Corn Silage – Introduction and Steps of Preparation

Corn Silage: Introduction and Steps of preparation

Silage can be classified into different types, depending mainly upon the crop or forage that is used as a raw material. Among all of its types, Corn silage (commonly known as Maize Silage) is counted among the list of silages that have a wide use throughout the world. It is used on beef production farms or dairy farms as a food source for livestock. Its fame is because the corn is not only readily available (because of high production throughout the world) to be used as forage, but also is digestible and an excellent source of energy for your livestock. Moreover, you have an option to ease the process down by using any silage machine on your farm for mechanized harvesting and feeding. Following is the step-by-step descriptive guide for preparing top-notch corn silage on your farm.

Growing Corn for Silage

The first step for making corn silage is growing the crop that is perfect to be used as raw fodder. Following the four basic steps mentioned below can help you with growing a high-quality corn crop.

Soil Test

On average, a field of corn silage yields 20 to 25 tons of fresh forage per acre. The two major factors for raising a healthy crop are proper pH level and adequate nutrient supply. Skipping the soil test before planting has a higher chance of resulting in decreased crop yield as you are unaware of the nutritional enrichment of the soil.

Select The Proper Hybrid

As we know that the main purpose of using corn silage is because it’s a good source of energy, so it is important to select the hybrid with high grain yields for producing top-quality feed.

Plant at The Proper Time

For making corn silage, planting the crops some-when between April and June is favored, as it would yield more than the normal.

Control Weeds

Weeds can be an important reason for decreases in your annual yield, as they absorb nutrients and water from the soil that were initially meant for the crop. The use of herbicides can help you out for sure.

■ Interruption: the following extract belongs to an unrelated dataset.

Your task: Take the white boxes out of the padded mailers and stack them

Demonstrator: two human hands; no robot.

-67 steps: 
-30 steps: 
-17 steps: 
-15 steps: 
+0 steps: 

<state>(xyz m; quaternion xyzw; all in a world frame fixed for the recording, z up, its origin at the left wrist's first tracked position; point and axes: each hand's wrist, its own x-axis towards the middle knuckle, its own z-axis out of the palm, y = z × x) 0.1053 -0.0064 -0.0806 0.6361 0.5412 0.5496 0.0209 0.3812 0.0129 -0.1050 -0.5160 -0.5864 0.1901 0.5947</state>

Harvesting Corn for Silage

Harvesting the crop at its appropriate time is one of the major factors that impact the quality of the maize silage under production. The quality of silage is highly influenced by the phase of maturity of the corn plant. This is because the moisture level and nutrient count are different for different stages of its development. Moisture-level of the maize crop can be measured using an electronic moisture tester. The famous ‘Grab test’ can also assist in guessing the approximate water content in the crop.

Preserving Corn Silage

Chop and Pack

The next and the most important step is filling the silo storehouse as rapidly as you can under the circumstances, followed by packing well enough to minimize the count of air pockets in the silage. This would help you preserve as much of the corn silage as could reasonably be preserved. The best way for packing is to slice the silage into half-inch pieces. Removal of oxygen lessens the time required for the anaerobic fermentation phase to begin.

Trench or Bunker Silos

Don’t make the blunder of packing in a way that the crown over the sides of the silo is not airtight. Carefully spread a covering above the silage, extend it to the silo walls and place old heavy tires above the plastic covering to hold it to its place.

Silage Additives

If corn is chopped or harvested using a silage machine, it would surely ensile in a much more efficient way. The presence of carbohydrates in an abundant amount guarantees a plenitude production of lactic acid for fermentation. If ideal chopping plus storing conditions aren’t achieved for silage, the fermenting process might be postponed, causing the forage quality to fall. To sort this problem out, Silage additives are introduced to the process. Mentioned below are the three different types of additives that can be mixed with the corn silage before putting it into a silo:

  • Bacterial Inoculants – Their field of action is the adequate production of lactic acid and is used when fermentation conditions are falling below the appropriate level.
  • Acids – They resist mainly against the production of molds plus bacterial microbes that inhibit the normal fermentation process.
  • NPN (Non-Protein Nitrogen Source) – The protein content in corn silage is considered to be low so blending such additives can improve the crude protein content of the silage. Urea is a fine example of Non-Protein Nitrogen Source.


Maize silage is a top-notch feed for your livestock having high saturation of energy. Per acre yield of corn silage is greater than any other silage crop. Also, it is way too easy for modern-day silage machines to mechanically chop, blend, ferment, wrap, and store it even for a prolonged period. If you are thinking about preparing corn silage at your farm, focusing on the aforementioned subtleties regarding the growth, harvest, and storage will help you out big time.